Defining Crimes and Setting Punishment

In the United States, the power to define crimes and set punishment for them rests with the legislatures of the United States, the several states, and the territories, the principal authority being that of the individual states. This power in the states is restricted by the federal Constitution, e.g., in the Fourteenth Amendment and in prohibitions against acts of attainder (an act of attainder is a legislative declaration that a particular individual is guilty of a crime) and against ex post facto laws (laws that retroactively declare certain actions to be criminal). State constitutions may also limit state legislative action. The courts cannot look further into the propriety of a penal statute than to ascertain whether the legislature has the power to enact it. Administrative rules may have the force of law, and violations of such rules are punishable as public offenses, provided that the legislature has made such violations misdemeanors.

A common-law crime is one punishable under common law, as distinguished from crimes specified by statute. In many U.S. jurisdictions, including some in which comprehensive criminal statutes have been enacted, the common law in relation to crimes and criminal procedure has been recognized by the courts as in force, except insofar as it has been abrogated or repealed, expressly or impliedly, by statute. Thus the state may prosecute crimes that were indictable at common law even though they may not be denominated as such or be provided for by statute. In many other jurisdictions the courts have held the common law as to crimes as being abolished, and no act is punishable as a crime unless it is made so by statute, or unless the act is made punishable as a crime by the constitution. Criminal procedure is entirely regulated by statute. There are no common-law offenses against the United States, and one may be subject to punishment for crime in a federal court only for the commission or omission of an act defined by statute or regulation having legislative authority, and then only if punishment is authorized by Congress. In general, crimes must be defined in a penal statute with appropriate certainty and definiteness; the constitutional requirement of due process of law is violated by a criminal statute that fails to give a person of ordinary intelligence fair notice that the contemplated conduct is forbidden by the statute.

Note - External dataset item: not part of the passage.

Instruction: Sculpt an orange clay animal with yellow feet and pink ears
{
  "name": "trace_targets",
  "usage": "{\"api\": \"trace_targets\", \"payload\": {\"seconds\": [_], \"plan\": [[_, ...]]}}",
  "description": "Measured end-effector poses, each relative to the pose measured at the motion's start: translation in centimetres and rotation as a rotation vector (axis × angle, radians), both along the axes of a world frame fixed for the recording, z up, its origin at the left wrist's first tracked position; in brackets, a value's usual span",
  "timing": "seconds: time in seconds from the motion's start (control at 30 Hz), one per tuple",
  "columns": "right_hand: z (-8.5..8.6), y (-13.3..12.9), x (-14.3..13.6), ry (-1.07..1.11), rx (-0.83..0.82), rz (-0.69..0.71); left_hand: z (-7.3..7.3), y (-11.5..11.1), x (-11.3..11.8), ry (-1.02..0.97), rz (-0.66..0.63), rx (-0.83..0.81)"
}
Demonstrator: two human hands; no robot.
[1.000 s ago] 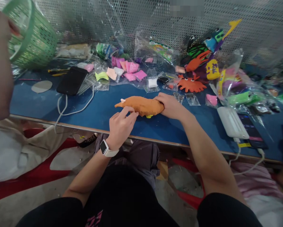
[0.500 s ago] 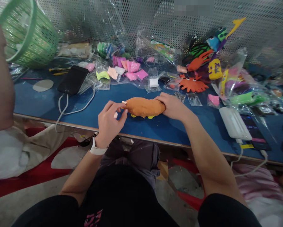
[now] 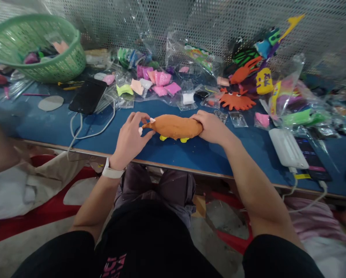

Except as otherwise provided by statute, to constitute a crime an overt act (actus reus) must be accompanied by a criminal intent (mens rea) or by such negligence as is regarded by law as equivalent to a criminal intent. Motive, or that which leads or tempts the mind to indulge in a criminal act, as distinguished from intent, is neither a crime nor an essential element of a crime. The motive with which an offense was committed is immaterial. Proof of motive may be material in proving that the defendant committed a particular crime, but it is not essential to a conviction.

The Right to a Defense

Every accused has the right to any and all defenses the law recognizes and permits—e.g., insanity, mistake of fact, or self-defense. An accused having the right to resort to several defenses may make an election as to the one on which he or she will rely. The fact that one undertakes a crime on the advice, or as the agent, of another is not a defense; on the other hand, except in the case of homicide homicide (hŏm`əsīd), in law, the taking of human life.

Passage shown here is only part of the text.